◆ TASK DESCRIPTION
Below is some data. Retype exactly the lines starting at the one with "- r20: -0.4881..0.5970" and ending at the one with "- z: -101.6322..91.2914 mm".

Dataset excerpts
╔══

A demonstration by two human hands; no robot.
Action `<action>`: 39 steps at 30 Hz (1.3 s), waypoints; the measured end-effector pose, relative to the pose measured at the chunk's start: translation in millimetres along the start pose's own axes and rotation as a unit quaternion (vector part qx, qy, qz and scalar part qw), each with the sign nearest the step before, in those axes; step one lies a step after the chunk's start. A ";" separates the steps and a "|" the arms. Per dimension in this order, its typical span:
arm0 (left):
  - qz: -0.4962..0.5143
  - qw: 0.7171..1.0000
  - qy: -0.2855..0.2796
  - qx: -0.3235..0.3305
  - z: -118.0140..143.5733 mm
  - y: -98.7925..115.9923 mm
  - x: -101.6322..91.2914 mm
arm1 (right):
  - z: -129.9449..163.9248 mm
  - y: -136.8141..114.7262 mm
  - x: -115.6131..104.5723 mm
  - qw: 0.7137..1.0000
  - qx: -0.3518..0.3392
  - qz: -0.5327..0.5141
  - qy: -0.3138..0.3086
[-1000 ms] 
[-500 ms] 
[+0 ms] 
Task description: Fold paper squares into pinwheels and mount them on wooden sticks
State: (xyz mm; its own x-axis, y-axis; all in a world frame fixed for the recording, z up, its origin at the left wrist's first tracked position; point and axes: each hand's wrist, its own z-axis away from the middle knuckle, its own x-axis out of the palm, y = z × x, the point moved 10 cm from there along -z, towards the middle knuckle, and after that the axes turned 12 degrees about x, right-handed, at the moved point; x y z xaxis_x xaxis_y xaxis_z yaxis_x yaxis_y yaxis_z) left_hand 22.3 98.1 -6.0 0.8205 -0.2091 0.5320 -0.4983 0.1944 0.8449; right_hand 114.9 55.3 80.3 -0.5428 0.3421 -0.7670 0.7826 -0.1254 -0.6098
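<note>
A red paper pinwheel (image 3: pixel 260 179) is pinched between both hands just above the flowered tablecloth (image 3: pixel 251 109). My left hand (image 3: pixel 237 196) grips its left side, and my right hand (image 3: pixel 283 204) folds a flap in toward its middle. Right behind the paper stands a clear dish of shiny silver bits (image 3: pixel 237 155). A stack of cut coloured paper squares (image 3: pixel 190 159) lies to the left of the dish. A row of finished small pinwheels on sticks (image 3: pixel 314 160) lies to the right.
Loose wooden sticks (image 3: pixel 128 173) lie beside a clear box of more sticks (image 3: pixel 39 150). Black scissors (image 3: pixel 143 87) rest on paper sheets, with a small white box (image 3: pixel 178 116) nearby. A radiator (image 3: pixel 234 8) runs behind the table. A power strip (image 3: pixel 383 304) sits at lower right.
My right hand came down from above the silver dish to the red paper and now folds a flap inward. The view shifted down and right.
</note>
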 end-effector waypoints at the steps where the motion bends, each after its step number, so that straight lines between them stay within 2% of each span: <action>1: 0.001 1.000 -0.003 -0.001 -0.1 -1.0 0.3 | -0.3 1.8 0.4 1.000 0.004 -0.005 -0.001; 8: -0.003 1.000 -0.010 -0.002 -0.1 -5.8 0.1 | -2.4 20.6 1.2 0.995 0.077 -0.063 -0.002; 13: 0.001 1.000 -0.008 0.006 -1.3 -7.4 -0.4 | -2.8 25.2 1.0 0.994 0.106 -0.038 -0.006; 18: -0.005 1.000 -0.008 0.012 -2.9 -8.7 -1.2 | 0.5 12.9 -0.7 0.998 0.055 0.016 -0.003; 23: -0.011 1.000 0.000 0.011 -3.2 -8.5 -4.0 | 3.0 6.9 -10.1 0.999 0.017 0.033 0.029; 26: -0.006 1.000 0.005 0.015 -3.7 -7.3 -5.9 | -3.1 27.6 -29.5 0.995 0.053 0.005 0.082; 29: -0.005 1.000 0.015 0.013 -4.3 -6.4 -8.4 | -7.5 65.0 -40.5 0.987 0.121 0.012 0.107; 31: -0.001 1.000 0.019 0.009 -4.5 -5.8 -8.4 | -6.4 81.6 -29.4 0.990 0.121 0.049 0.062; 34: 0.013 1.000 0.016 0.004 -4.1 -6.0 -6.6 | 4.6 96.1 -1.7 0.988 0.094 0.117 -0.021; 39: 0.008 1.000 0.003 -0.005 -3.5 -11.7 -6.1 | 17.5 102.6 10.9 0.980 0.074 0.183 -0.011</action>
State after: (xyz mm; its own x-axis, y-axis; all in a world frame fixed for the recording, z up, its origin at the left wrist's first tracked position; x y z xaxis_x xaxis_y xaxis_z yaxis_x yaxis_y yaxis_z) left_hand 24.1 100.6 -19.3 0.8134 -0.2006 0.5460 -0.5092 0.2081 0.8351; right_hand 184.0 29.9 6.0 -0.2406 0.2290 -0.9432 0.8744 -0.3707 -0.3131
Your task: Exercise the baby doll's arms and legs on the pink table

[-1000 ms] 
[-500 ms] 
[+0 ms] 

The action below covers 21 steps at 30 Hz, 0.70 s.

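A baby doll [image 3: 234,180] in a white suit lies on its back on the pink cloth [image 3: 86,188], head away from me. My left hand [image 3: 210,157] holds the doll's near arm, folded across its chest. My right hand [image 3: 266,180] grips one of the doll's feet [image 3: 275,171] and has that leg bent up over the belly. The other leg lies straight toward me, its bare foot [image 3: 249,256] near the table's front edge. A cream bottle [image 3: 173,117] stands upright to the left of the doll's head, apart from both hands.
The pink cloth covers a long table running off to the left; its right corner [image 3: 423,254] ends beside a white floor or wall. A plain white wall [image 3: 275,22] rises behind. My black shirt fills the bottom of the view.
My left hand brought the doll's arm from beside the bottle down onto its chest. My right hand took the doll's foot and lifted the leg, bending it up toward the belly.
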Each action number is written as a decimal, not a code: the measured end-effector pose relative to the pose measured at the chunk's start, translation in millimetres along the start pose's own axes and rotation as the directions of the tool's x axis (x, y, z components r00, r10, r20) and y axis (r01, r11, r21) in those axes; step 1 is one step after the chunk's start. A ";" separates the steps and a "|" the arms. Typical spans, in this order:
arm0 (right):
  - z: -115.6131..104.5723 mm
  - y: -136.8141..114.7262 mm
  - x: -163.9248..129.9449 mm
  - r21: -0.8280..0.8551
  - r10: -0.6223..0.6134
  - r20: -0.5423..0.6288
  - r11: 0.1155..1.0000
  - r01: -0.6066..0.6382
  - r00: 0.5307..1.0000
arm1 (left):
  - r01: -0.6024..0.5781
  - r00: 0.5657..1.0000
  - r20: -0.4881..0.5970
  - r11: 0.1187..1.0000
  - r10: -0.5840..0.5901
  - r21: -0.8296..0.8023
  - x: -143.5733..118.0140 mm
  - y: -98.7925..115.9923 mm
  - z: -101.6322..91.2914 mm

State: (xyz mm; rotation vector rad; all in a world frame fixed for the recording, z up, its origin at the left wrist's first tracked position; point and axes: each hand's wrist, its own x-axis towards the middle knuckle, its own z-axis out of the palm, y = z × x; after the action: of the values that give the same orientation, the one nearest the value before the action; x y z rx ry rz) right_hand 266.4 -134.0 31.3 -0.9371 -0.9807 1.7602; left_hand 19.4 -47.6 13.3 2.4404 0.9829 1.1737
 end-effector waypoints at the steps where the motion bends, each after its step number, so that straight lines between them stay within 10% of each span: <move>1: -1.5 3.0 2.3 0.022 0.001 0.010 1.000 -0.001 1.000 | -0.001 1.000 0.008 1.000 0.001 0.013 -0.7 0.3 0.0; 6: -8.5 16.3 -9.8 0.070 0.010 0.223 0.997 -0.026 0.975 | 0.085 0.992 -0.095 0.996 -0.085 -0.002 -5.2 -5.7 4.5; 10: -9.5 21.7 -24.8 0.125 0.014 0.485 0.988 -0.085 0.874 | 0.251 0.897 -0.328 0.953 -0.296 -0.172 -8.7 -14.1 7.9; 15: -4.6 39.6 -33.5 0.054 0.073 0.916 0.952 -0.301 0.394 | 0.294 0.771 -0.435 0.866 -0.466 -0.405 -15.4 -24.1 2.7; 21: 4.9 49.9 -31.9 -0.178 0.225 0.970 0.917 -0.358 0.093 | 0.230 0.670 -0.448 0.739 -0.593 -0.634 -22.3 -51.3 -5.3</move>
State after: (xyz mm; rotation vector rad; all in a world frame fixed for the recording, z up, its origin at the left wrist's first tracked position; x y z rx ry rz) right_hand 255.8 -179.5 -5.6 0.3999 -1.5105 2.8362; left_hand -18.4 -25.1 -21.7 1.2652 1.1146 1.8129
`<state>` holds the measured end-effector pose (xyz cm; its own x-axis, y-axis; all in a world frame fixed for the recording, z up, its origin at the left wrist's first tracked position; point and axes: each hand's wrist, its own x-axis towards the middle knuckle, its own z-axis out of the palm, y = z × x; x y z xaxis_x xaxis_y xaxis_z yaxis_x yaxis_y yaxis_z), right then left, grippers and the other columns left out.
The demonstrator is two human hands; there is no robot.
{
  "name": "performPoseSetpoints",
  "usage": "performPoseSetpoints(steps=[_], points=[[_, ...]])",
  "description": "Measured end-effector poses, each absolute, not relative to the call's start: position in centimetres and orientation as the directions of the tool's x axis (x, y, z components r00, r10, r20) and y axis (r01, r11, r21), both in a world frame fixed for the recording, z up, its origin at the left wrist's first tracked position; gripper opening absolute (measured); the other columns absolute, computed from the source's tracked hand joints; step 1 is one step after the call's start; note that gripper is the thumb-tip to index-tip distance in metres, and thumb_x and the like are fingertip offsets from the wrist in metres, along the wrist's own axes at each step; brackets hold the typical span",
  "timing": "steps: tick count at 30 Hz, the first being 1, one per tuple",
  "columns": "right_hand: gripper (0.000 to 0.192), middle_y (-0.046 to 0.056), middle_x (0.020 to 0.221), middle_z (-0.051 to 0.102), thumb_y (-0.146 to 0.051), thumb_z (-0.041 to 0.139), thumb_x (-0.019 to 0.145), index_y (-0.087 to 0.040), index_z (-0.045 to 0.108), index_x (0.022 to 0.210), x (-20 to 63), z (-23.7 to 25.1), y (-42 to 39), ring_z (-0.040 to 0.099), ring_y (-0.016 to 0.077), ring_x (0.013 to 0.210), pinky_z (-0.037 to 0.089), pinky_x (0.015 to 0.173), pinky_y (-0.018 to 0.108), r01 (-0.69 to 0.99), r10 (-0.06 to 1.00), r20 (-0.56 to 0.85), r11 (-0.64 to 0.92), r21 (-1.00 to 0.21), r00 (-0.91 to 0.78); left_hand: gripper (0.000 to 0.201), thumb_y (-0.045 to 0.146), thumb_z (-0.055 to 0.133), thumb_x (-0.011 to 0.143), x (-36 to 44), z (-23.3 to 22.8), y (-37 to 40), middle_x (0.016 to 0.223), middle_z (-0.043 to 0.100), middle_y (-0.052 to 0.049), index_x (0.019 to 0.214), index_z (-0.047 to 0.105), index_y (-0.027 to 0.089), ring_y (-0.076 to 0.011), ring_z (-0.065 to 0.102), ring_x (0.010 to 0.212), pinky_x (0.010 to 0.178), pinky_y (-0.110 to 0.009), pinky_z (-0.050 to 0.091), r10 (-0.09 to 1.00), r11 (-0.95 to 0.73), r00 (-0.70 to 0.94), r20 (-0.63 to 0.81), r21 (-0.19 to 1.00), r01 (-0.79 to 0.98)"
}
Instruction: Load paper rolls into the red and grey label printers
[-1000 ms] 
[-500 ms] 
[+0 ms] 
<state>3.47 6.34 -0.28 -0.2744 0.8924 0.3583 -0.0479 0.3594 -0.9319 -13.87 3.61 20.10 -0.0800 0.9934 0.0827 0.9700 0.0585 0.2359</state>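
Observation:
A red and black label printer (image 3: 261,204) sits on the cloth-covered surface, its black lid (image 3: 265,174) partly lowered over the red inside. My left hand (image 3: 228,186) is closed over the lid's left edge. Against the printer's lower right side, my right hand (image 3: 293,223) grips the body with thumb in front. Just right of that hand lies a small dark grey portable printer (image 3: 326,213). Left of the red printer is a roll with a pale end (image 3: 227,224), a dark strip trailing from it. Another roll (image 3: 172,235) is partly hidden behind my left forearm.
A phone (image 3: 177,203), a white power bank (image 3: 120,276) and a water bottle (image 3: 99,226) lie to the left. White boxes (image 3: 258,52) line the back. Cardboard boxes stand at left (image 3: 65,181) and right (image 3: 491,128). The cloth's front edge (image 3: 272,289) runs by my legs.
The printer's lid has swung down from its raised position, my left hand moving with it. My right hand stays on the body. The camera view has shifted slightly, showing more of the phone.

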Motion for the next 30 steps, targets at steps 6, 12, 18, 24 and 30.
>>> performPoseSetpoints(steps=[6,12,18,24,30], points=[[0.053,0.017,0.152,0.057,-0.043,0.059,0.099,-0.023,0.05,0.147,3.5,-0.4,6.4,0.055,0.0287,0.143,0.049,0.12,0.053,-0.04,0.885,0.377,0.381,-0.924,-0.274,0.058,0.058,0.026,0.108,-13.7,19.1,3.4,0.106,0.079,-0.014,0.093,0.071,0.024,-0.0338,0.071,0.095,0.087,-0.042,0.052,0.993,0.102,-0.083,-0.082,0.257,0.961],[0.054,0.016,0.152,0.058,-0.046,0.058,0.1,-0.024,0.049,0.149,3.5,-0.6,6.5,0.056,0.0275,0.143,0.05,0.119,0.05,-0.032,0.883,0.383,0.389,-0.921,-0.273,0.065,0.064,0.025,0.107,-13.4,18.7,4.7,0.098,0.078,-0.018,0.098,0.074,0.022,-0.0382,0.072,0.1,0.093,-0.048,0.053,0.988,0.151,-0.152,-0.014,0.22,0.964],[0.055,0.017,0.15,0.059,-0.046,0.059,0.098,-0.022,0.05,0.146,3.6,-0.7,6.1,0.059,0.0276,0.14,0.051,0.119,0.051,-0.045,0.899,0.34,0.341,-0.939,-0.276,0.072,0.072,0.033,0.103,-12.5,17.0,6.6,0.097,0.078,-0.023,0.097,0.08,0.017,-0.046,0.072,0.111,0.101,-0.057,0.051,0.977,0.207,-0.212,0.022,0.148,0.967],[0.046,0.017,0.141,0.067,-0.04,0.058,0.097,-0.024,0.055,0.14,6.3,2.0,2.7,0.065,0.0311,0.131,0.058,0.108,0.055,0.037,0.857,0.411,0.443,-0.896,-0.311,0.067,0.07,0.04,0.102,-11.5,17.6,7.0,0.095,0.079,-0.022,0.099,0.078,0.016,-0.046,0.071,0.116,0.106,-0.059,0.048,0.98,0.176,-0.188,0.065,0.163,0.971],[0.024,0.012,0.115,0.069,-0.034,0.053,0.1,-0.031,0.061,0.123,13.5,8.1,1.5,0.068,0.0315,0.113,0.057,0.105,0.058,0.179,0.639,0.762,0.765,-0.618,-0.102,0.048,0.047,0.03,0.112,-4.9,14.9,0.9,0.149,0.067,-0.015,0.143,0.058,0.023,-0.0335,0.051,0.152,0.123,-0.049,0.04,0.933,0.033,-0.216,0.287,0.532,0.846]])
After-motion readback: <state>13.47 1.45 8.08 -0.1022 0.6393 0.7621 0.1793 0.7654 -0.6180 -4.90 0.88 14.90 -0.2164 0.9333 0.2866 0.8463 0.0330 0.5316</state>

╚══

◆ FINAL ANSWER
  - r20: -0.4881..0.5970
  - r11: 0.1187..1.0000
  - r10: -0.5840..0.5901
  - r21: -0.8296..0.8023
  - x: -143.5733..118.0140 mm
  - y: -98.7925..115.9923 mm
  - z: -101.6322..91.2914 mm

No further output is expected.